The skin lineage behaves very cleanly:

- **EPro + EDif** form a differentiated epidermal pair.
- **TBSC + ABSC** form a stem/keratinocyte-like pair.
- **CLDC** joins TBSC/ABSC.
- In Step 14, the EPro/EDif and TBSC/ABSC/CLDC groups merge, forming a unified **skin cluster**.
- In Step 16, **MTAC** also merges into this skin lineage group.

Thus the skin cluster is:

**{EPro, EDif, TBSC, ABSC, CLDC, MTAC}**

This remains completely separate from the blood lineage until Step 17.

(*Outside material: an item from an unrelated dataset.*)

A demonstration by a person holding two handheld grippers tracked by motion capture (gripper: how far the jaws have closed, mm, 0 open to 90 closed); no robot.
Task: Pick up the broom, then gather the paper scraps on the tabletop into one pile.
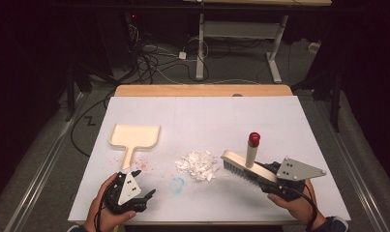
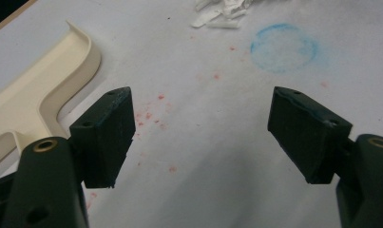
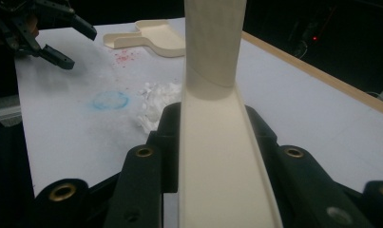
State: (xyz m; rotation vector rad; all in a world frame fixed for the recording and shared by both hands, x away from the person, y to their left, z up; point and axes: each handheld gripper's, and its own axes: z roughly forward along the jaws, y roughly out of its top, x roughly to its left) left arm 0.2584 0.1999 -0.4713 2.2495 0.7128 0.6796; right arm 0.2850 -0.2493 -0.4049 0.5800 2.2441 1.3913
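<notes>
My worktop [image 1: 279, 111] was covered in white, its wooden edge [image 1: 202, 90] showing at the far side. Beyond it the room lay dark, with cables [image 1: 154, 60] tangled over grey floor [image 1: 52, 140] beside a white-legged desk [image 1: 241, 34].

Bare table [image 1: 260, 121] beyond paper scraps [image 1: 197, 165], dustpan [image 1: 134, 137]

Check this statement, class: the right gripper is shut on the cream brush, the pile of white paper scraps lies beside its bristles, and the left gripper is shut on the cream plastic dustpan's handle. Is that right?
One part is wrong. The left gripper is open and holds nothing; the left gripper view shows its jaws spread over bare table, with the cream plastic dustpan off to one side. The rest stands: the right gripper is shut on the cream brush, beside the pile of white paper scraps.
</notes>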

### **Final merges and lineage separation**

- **Step 17:**  
  The entire **blood cluster** merges with the entire **skin cluster**, showing that these two lineages are globally distinct and only join at a high linkage distance.

- **Step 18:**  
  **Eryth** (erythroid lineage) merges *last* into the combined cluster.  
  This agrees with its atypical, globally hypomethylated profile observed in earlier analyses.

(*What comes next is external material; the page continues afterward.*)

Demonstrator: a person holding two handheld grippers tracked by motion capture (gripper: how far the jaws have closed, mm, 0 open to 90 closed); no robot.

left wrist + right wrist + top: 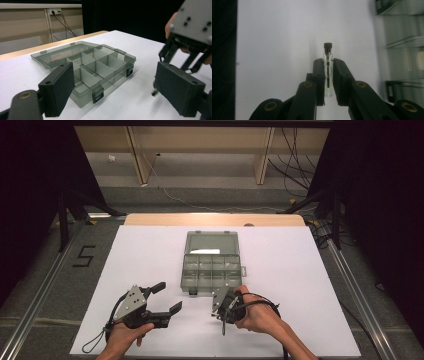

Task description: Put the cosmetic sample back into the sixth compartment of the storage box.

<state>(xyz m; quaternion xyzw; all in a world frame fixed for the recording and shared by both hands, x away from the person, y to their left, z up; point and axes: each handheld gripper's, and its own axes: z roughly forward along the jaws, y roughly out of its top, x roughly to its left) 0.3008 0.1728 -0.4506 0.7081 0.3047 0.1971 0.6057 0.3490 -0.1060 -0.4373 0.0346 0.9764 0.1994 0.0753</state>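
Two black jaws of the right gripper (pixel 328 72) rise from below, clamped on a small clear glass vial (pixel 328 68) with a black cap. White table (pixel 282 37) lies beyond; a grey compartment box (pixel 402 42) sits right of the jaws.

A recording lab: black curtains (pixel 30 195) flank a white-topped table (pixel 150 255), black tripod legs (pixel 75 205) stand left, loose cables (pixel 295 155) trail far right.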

![dendrogram](./dendogram.jpg)
### **Are the two lineages separable?**

**Yes.**  
Blood and skin cell types remain in completely separate branches through the first 16 merges, only joining at a very high linkage distance. This shows that DNA methylation strongly separates these two major lineages.



### **Can we see the developmental succession of blood cells?**

**Partially.**

- Early hematopoietic progenitors (MPP2, CMP, GMP, CLP) merge first.
- Then differentiated immune and myeloid subsets (B_cell, Granu, Mono).
- CD4/CD8 T cells merge as a pair reflecting their close functional similarity.
- HSC merges into the blood branch at a late stage, consistent with stem cells being epigenetically very distinct.

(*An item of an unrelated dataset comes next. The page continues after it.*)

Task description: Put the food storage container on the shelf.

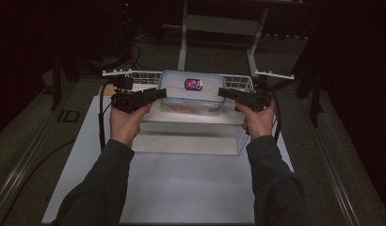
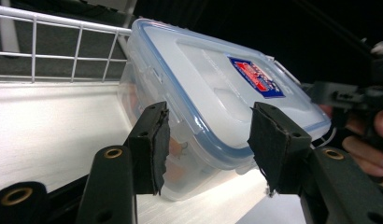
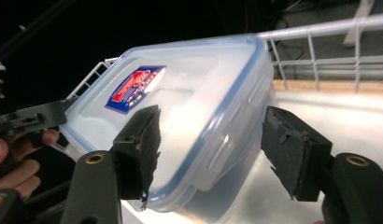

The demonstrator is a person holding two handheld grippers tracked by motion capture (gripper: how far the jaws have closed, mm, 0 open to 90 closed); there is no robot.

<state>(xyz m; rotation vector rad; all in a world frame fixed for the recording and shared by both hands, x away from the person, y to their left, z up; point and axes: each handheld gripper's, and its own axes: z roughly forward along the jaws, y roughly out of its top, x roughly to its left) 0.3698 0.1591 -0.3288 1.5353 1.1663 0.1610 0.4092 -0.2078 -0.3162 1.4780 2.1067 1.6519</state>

While the clustering does not perfectly reconstruct the biological hematopoiesis tree, it does capture major developmental relationships and a clear progression from progenitors → mature immune cells.



### **Overall conclusion**

The complete hierarchical clustering provides:
- A strong separation between **blood** and **skin** cell lineages.
- A meaningful internal structure within each lineage.
- A merge order that reflects parts of known biological differentiation (especially in hematopoiesis).

Thus, DNA methylation patterns alone are sufficient to recover major lineage identities and aspects of cellular developmental relationships.